_WHAT THIS TASK INVOLVES_: Nothing but a number is wanted here: the count of lines in the data holding the word "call".

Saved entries
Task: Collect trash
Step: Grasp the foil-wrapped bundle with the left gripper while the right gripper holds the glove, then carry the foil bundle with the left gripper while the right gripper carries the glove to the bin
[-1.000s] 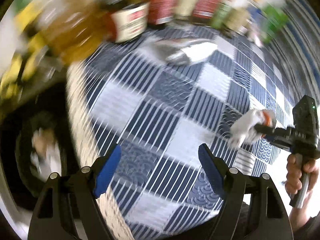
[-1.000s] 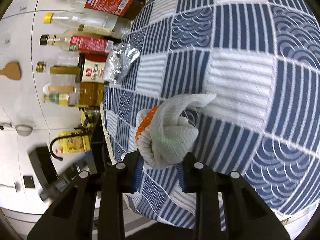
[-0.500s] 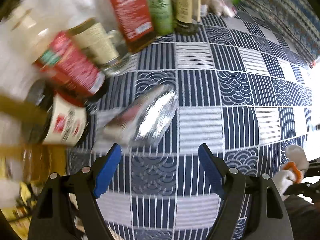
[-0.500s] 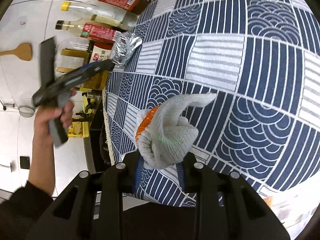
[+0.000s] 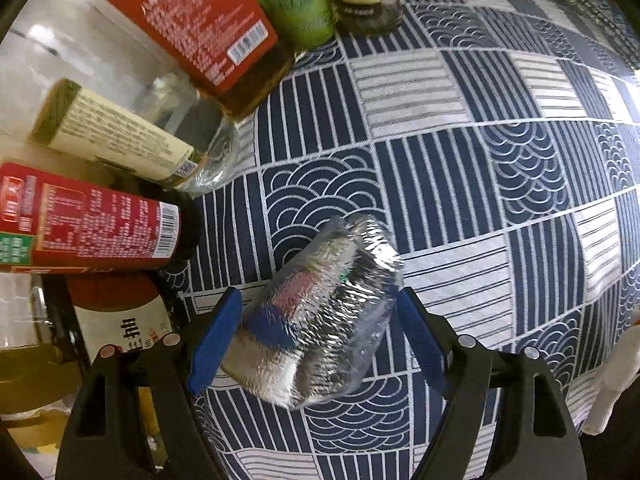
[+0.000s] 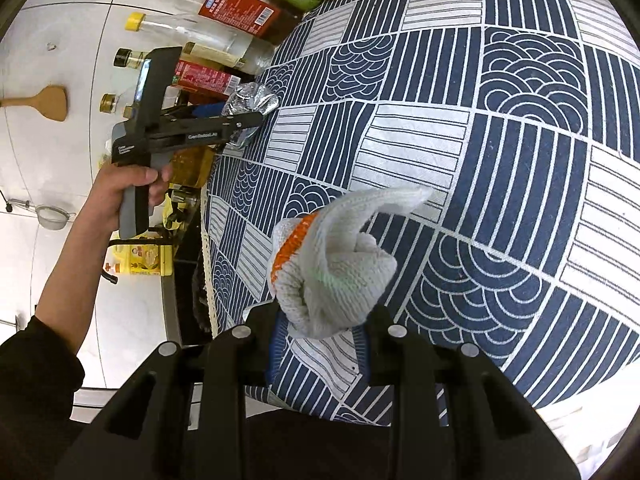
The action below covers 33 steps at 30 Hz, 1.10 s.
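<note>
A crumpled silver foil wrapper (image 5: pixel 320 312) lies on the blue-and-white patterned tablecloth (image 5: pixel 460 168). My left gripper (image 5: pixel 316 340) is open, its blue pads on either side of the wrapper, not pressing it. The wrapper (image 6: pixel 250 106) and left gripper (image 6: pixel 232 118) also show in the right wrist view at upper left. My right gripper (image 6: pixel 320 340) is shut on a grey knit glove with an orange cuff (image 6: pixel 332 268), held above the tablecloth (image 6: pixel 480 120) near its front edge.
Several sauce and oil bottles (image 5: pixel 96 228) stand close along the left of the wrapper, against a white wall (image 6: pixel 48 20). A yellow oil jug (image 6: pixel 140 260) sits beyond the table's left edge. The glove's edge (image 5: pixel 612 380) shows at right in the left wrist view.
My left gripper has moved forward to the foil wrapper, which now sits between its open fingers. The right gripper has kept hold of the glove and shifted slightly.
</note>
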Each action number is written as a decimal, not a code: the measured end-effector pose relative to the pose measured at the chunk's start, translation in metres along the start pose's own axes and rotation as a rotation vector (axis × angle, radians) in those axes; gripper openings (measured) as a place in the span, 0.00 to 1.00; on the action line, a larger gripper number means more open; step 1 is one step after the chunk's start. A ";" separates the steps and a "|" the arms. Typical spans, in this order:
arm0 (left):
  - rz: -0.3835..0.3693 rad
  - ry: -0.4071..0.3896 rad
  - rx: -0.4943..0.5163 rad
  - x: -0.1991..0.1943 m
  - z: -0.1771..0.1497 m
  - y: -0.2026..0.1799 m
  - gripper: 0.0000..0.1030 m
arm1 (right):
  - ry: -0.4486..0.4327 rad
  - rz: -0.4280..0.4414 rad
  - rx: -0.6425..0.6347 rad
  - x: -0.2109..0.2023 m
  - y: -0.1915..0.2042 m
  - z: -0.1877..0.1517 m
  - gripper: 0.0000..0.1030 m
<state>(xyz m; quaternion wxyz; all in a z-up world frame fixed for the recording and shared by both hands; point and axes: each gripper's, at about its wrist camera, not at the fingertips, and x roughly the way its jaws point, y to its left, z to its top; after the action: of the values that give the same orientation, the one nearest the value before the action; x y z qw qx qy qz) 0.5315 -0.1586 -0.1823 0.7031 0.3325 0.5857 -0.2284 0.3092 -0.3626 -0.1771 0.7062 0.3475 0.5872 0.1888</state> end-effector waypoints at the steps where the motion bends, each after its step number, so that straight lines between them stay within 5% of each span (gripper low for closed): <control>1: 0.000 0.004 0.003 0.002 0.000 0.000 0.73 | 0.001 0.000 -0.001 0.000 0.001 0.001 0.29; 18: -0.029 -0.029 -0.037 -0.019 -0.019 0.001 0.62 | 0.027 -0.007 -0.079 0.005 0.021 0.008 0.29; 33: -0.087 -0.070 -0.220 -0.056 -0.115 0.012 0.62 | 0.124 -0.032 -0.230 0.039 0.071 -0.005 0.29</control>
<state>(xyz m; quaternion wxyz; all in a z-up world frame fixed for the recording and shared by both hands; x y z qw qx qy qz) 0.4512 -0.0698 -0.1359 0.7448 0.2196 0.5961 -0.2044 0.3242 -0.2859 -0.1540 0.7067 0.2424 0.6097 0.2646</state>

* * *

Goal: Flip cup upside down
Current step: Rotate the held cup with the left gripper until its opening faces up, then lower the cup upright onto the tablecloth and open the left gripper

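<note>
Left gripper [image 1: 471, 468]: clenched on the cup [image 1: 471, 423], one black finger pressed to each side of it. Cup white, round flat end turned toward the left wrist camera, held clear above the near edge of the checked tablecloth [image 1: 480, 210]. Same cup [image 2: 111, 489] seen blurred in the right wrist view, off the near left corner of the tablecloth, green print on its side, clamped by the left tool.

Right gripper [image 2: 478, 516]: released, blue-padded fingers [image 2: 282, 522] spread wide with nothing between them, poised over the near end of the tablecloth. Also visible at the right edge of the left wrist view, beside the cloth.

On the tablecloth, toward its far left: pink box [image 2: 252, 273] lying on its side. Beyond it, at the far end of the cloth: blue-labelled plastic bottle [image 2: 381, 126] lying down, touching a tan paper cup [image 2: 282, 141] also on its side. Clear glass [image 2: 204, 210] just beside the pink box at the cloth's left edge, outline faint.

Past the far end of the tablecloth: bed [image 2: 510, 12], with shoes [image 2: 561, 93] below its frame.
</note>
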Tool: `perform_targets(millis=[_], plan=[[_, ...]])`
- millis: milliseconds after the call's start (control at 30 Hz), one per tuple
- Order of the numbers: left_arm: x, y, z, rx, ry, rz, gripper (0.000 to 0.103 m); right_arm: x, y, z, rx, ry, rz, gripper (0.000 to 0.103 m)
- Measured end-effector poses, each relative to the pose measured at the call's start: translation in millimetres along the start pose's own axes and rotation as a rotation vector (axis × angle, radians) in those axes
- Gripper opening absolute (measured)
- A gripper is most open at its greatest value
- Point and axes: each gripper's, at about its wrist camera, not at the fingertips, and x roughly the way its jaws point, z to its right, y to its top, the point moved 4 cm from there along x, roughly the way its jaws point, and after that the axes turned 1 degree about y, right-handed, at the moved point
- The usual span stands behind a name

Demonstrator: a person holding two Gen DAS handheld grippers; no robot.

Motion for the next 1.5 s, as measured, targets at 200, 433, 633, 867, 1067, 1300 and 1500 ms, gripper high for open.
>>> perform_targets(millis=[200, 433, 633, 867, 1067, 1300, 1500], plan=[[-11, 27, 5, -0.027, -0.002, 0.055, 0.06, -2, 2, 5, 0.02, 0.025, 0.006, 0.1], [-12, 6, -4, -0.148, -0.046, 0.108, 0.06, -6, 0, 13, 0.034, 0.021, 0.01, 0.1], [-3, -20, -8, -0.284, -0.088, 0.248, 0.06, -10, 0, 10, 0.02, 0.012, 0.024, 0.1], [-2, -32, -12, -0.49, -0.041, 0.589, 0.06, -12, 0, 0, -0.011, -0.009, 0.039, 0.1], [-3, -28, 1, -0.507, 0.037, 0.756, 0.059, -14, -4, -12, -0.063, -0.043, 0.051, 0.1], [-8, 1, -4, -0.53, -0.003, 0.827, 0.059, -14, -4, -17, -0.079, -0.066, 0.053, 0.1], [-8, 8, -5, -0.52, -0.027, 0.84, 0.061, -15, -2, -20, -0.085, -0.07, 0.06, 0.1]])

_RESPONSE AREA_: 2